The researchers began with two cohorts:
- 141 hips that underwent fluoroscopic-guided CSI performed between May 2007 and December 2019 and had preinjection hip MRI (within 12 months previously), preinjection hip radiography (within 12 months previously) and postoperative hip radiography (within 12 months)
- 141 control hips, matched on age, sex, body mass index and OA presence/severity, that had never undergone CSI but had undergone hip radiography, then hip MRI within 12 months and hip radiography within 12 months after MRI
Radiographs in each group were reviewed independently by two musculoskeletal radiologists, and a third for arbitrating discrepancies. All readers were blinded to group and time points. 48 matched pairs were excluded because of preexisting AVN or SIF, leaving 93 pairs for final analysis.
All complication rates were low and were statistically similar in the two groups:
- Progression of OA—3 hips (3.2%) in each group (within expectation for natural disease progression)
- New AVN or SIF—1 (1.1%) in the CSI group and 0 in the control group
- New femoral head collapse—3 (3.2%) and 2 (2.2%); 2 of the 3 cases in the CSI group were secondary to OA
- Diagnosis of septic arthritis within 12 months after CSI—0 and 0
There were no differences in these complication rates between patients treated with methylprednisolone and those who received triamcinolone acetonide.
According to a post hoc calculation, this study had 80% power to detect a difference in OA progression incidence of <12% between groups.
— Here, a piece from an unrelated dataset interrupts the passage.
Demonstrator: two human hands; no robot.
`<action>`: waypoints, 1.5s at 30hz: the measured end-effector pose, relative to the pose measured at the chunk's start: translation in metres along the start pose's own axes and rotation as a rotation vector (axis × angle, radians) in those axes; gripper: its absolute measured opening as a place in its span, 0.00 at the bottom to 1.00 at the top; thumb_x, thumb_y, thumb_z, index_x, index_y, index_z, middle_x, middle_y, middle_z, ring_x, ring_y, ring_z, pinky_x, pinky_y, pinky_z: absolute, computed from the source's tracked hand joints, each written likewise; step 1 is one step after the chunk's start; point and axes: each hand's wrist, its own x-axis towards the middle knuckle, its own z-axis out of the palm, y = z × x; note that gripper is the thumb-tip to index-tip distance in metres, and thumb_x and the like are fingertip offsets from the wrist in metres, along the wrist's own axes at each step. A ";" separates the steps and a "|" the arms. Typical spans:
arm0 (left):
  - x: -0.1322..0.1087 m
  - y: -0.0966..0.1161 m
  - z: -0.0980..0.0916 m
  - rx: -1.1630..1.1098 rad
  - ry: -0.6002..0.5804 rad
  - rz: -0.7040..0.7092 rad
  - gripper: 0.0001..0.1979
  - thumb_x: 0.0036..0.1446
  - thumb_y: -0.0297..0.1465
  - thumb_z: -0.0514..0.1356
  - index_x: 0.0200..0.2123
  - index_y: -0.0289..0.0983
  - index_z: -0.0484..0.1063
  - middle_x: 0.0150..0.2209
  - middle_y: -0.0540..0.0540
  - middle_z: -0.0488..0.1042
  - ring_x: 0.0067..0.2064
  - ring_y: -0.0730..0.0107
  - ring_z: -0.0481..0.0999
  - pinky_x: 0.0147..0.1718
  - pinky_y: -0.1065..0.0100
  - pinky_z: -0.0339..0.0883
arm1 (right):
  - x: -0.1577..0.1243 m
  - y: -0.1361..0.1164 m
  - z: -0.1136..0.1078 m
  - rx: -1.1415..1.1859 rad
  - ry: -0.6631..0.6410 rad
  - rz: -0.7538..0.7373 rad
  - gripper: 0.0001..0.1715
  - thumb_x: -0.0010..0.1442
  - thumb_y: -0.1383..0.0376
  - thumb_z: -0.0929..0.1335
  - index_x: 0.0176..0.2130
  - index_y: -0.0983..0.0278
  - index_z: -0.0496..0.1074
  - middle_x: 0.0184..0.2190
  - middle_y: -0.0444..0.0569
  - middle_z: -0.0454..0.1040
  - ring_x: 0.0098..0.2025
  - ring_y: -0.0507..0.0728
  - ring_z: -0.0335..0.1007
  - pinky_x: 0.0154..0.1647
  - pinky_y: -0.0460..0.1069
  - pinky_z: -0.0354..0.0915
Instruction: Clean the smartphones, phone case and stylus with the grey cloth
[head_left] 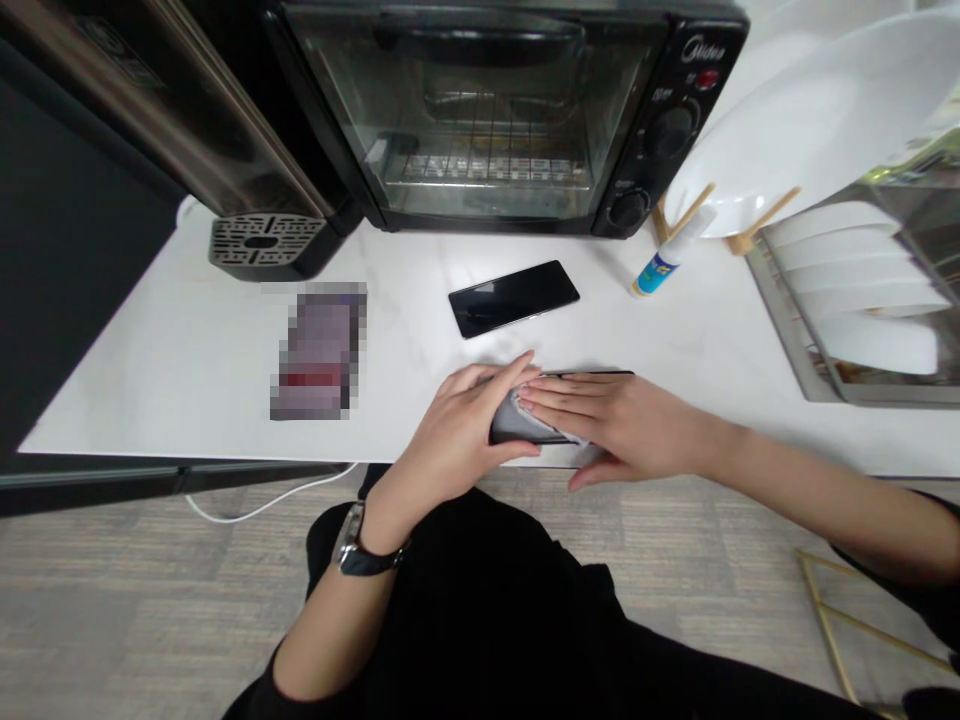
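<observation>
Bright even light, wide-angle bowing at edges, perhaps slight softness.

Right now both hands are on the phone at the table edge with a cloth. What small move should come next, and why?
Probably slide the right hand and the cloth sideways along the phone, while the left hand steadies its near end. The cloth lies bunched under the right fingers near the phone's left part, and the right part shows bare. The phone sits close to the table edge, so press lightly.

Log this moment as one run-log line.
left hand steadies phone at table edge | right hand presses cloth on it | second phone beyond
</observation>
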 end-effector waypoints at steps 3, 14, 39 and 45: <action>-0.006 -0.002 -0.004 0.004 0.007 -0.044 0.55 0.57 0.40 0.75 0.77 0.51 0.44 0.69 0.48 0.71 0.65 0.54 0.67 0.66 0.49 0.61 | -0.039 0.007 -0.016 -0.037 -0.024 0.040 0.48 0.72 0.47 0.67 0.78 0.65 0.48 0.74 0.57 0.62 0.75 0.63 0.60 0.77 0.63 0.55; -0.003 0.000 -0.008 -0.054 -0.070 0.071 0.49 0.61 0.38 0.71 0.77 0.55 0.47 0.69 0.45 0.70 0.67 0.56 0.67 0.66 0.50 0.64 | 0.025 -0.024 0.008 0.034 -0.036 -0.107 0.46 0.71 0.46 0.68 0.72 0.75 0.60 0.72 0.63 0.64 0.74 0.64 0.62 0.77 0.59 0.57; -0.005 -0.001 -0.008 -0.036 -0.063 0.045 0.52 0.61 0.38 0.72 0.78 0.54 0.43 0.68 0.46 0.71 0.65 0.55 0.67 0.65 0.50 0.63 | 0.027 -0.024 0.008 0.156 0.013 -0.090 0.44 0.71 0.47 0.69 0.72 0.71 0.62 0.71 0.61 0.66 0.73 0.62 0.63 0.77 0.60 0.57; -0.006 -0.003 -0.008 -0.045 -0.041 -0.012 0.55 0.58 0.39 0.75 0.78 0.54 0.43 0.68 0.44 0.70 0.64 0.53 0.68 0.64 0.49 0.65 | 0.027 -0.008 0.005 0.036 -0.004 -0.031 0.44 0.74 0.46 0.65 0.74 0.71 0.58 0.73 0.62 0.63 0.75 0.63 0.59 0.76 0.61 0.58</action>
Therefore, it's not possible to rule out a small (<12%) increase in OA progression, but hip CSI does not appear to increase the short-term rate of OA progression substantially in most patients.
Even if a small difference in OA progression exists, the risk–benefit tradeoff for CSI may be positive for selected patients. Multiple randomized controlled trials have demonstrated significantly greater short-term pain and functional improvements with CSI than with placebo.